In memory of Scott Stratton, instructor of history
The College of Arts and Sciences lost a dear friend and colleague in the Department of History when Scott Stratton died unexpectedly earlier this month.He was an expert in American history from the Civil War through the 1960s.
“Scott was an especially friendly, approachable, and helpful colleague, always glad to assist the department in any way possible,” said Raymond Sun, chair. “We will miss his passion for history, his love of teaching, and his down-to-earth, collegial spirit.”
Scott taught upper-division courses about the American Civil War and American popular culture and a seminar on the 1960s counterculture era. He had recently begun teaching a course about historical memory and legacy studies relative to the 50th anniversary of the John F. Kennedy assassination.
“During the five years that Scott was with the department, he covered the full range of courses, from survey lectures for freshmen to research seminars for graduating seniors. He was, in the very best sense of the term, our ‘utility infielder’ for undergraduate teaching in American history—versatile, reliable, and effective,” Sun said. “His student evaluations and full classroom enrollments showed that students also recognized and respected his broad expertise and his willingness to share his enthusiasm for history.”
Scott grew up in Pullman and earned his doctoral degree in Early and Modern U.S. and Public History at Arizona State University–Tempe in 2007. He continued a proud tradition of teaching history at WSU, following the example of his father, Professor Emeritus David Stratton.
Scott is survived by his father, his brother, Michael Stratton, and his sister, Nancy Stratton Hall. A memorial service will be held Saturday, March 8, at 1:30 p.m. in the Lewis Alumni Centre, WSU Pullman.
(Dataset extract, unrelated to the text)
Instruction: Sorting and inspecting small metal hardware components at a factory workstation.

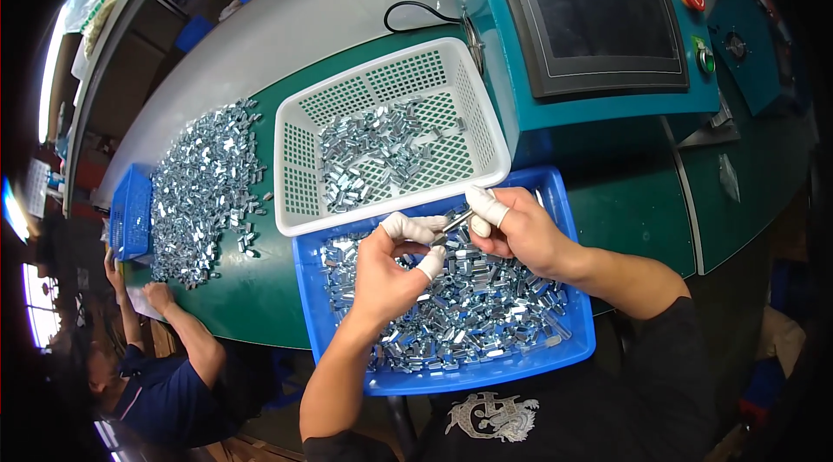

Gifts in Scott’s honor may be made to a scholarship fund being established in his name. Details will be posted soon on the history department website.
To the WSU Family,
Professor Scott Stratton was a very inspirational man.I could tell from the first time we spoke, my son’s freshman year. He was the only one to bring my son out of his shell, by telling him the benefits of being more outspoken. His words were so encouraging and helpful, Cameron will never forget them. I’m sad to say he’s gone physically, but his dedication and strong spirit continues to linger around those who knew him. I say God has called home another angel. Our job here on earth is to encourage and change lives. He did that one student at a time. We are all blessed to have known such a dedicated man.